Bright work lights on the roof of a car, like some off-road vehicles or SUVs, are not subject to type approval, but different rules.
According to law, so-called work lights for illuminating work equipment and workplaces must not be able to be used while driving: “Certain switching regulations must prevent this. Unless the journey is part of the work process. ”Underfloor lamps or other light-emitting diodes on the vehicle are also prohibited.
4. It is better not to screw in any other lamps
In the case of conversion kits that convert from conventional H7 headlights to LED headlights, Rechtien warns to be careful: “If these retro-fits do not have a type approval for the respective vehicle type and headlight, they must not be used because the vehicle’s operating license is no longer valid.”
At a police check you have to expect a report, at the main inspection the cars fail the inspection with significant defects.
5. Use the free light test
Michael Neuburger, as a master mechanic and press spokesman for the Gifhorn motor vehicle guild, advises having the lighting system checked in autumn. “Modern headlamp systems with their electronic components can no longer simply be adjusted mechanically, but are adjusted electronically,” says Neuburger. “Only specialist vehicle workshops or testing organizations can do that.”
Since 1956 there has been the campaign light test in October in workshops nationwide. It shows defects and incorrect settings on the lighting system quickly and free of charge. The mechanics then also find defects in around a quarter of the vehicles examined.

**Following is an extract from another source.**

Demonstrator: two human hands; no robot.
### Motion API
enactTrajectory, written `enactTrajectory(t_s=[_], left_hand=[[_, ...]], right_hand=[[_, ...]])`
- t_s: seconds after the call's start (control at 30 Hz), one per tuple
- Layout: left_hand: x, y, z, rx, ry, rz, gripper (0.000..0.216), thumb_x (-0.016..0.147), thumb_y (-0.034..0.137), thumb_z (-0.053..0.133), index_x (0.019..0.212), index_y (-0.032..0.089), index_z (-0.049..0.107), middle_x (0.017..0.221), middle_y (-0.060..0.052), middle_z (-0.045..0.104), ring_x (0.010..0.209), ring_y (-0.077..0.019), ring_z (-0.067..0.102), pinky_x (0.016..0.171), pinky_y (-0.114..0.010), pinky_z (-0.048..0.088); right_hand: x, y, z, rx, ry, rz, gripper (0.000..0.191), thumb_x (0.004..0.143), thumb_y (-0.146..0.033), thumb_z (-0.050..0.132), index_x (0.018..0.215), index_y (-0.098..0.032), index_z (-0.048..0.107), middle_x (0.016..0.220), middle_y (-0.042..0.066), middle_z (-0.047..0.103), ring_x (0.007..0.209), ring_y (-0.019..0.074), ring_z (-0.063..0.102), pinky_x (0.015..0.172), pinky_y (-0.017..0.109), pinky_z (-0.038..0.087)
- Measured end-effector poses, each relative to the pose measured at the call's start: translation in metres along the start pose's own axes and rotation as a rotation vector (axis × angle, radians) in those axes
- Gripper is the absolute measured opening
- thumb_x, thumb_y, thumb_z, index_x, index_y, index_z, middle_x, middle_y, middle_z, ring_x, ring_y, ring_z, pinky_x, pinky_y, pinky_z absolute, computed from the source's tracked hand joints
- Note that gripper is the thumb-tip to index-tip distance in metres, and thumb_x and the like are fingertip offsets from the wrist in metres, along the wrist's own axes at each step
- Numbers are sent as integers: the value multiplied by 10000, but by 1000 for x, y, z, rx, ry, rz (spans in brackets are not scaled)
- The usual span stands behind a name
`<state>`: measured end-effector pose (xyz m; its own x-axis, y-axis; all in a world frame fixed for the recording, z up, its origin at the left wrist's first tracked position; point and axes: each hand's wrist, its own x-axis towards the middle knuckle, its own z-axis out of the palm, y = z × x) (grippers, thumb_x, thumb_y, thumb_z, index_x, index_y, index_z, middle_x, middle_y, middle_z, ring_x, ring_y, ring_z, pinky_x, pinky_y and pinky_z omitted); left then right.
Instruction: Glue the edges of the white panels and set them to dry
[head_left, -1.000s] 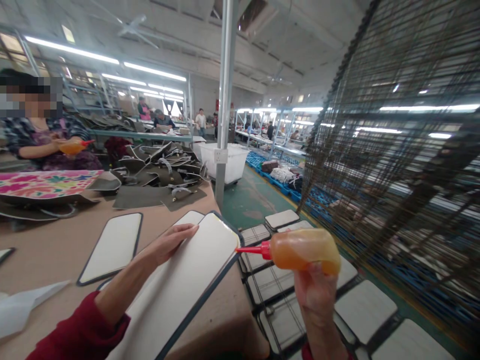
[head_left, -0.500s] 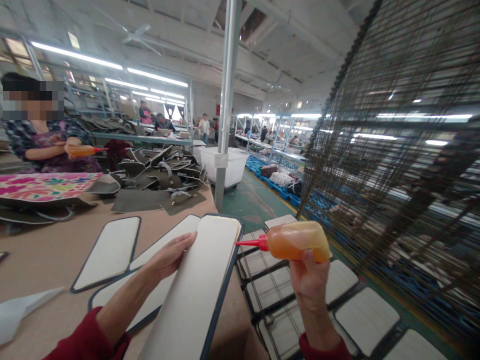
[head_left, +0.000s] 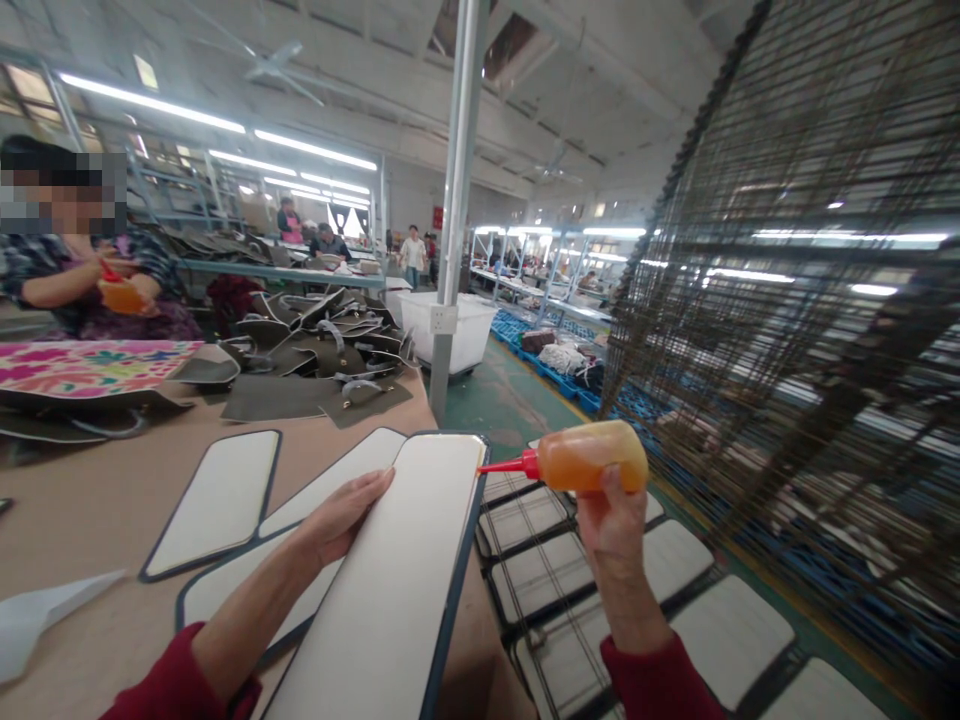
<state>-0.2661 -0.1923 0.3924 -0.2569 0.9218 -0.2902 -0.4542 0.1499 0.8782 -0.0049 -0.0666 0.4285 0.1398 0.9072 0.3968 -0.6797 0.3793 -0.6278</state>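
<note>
My right hand (head_left: 615,525) grips a squeeze bottle (head_left: 592,455) of amber liquid, probably glue, tipped on its side. Its red nozzle meets the right edge of a long cream panel (head_left: 405,560) with dark blue edging, close to the far corner. My left hand (head_left: 349,515) is closed on the left edge of that panel, thumb side on top, and the fingers beneath are partly hidden. Under and beside it on the brown table (head_left: 82,530) lie more panels of the same kind, among them one rounded panel (head_left: 217,500) at left.
Dark bag pieces with grey handles (head_left: 337,340) are heaped at the table's far side, near flowered fabric (head_left: 97,365). A co-worker (head_left: 75,260) at left holds another amber bottle. A metal post (head_left: 450,200) rises past the table edge. Wire racks (head_left: 540,580) carrying panels stand at right.
The bottle and my right hand have shifted slightly up, with the nozzle further along the panel's edge toward the far corner. The panel lies flatter. The co-worker's bottle has turned.
</note>
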Motion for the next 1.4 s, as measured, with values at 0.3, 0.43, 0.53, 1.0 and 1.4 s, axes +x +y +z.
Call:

6. Care for the lights – but the right one
Headlights and taillights do not require any special care. It is sufficient if they are cleaned with a regular vehicle wash. Depending on the outside temperature, headlights can fog up from the inside.

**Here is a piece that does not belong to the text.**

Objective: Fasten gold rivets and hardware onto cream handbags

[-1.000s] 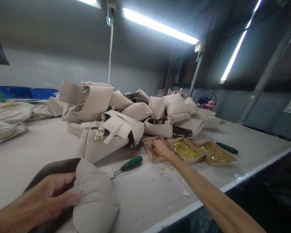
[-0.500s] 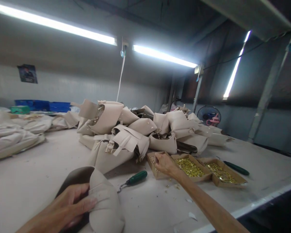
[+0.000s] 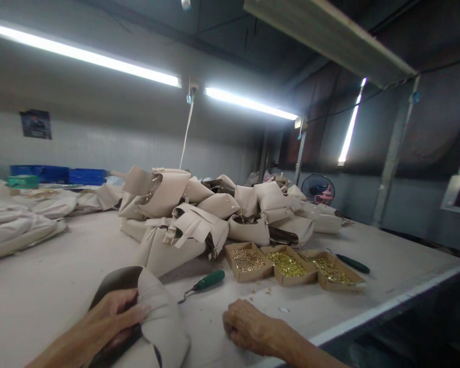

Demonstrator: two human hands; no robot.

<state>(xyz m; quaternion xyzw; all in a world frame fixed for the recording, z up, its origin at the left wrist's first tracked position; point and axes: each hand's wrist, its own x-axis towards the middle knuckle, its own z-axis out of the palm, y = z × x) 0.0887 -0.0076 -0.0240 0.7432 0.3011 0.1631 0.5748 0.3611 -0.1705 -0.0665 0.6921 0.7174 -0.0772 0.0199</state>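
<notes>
My left hand (image 3: 109, 322) grips a cream handbag (image 3: 164, 327) with a dark lining at the near left of the table (image 3: 53, 291), fingers curled over its strap edge. My right hand (image 3: 249, 327) rests on the table near the front edge, fingers curled shut; whether it holds a small part is hidden. Beyond it stand three small cardboard boxes: one of silvery-gold rivets (image 3: 248, 260), and two of gold fittings (image 3: 288, 264) (image 3: 330, 270). A green-handled tool (image 3: 205, 282) lies between the bag and the boxes.
A heap of cream handbags (image 3: 199, 214) fills the table's middle. More pale bags (image 3: 19, 225) lie at the far left, with blue crates (image 3: 61, 175) behind. A second green-handled tool (image 3: 351, 263) lies right of the boxes. A fan (image 3: 317, 189) stands at the back.
My right hand has drawn back from the left rivet box to the table near the front edge. My left hand keeps its hold on the bag. The camera tilted slightly.
</notes>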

This often happens due to large temperature differences, a defective ventilation system or incorrectly installed light sources, says Neuburger. He then advises simply switching on the headlights so that the moisture can escape due to the heat build-up.
Blind reflectors inside the headlamp should be replaced by the workshop, as should matt and milky glasses. Tüv expert Rechtien, on the other hand, considers other means that are available against dull or blind headlights to be dangerous: “On the one hand, they change the surface of the glass so that the type approval expires. On the other hand, the effect does not last long. “
7. Pay attention to the correct lighting when buying a new one
When buying a new car, the ACE expert Mühlich recommends LED headlights with a matrix function. The cars drive permanently with high beam, but individual segments of the LED matrix are temporarily darkened when there is oncoming traffic so that they are not dazzling.
“The Matrix LED systems are more expensive than normal LED headlights, but they illuminate the road optimally without dazzling oncoming traffic,” says Mühlich. So the dark time is at least a little bit bright.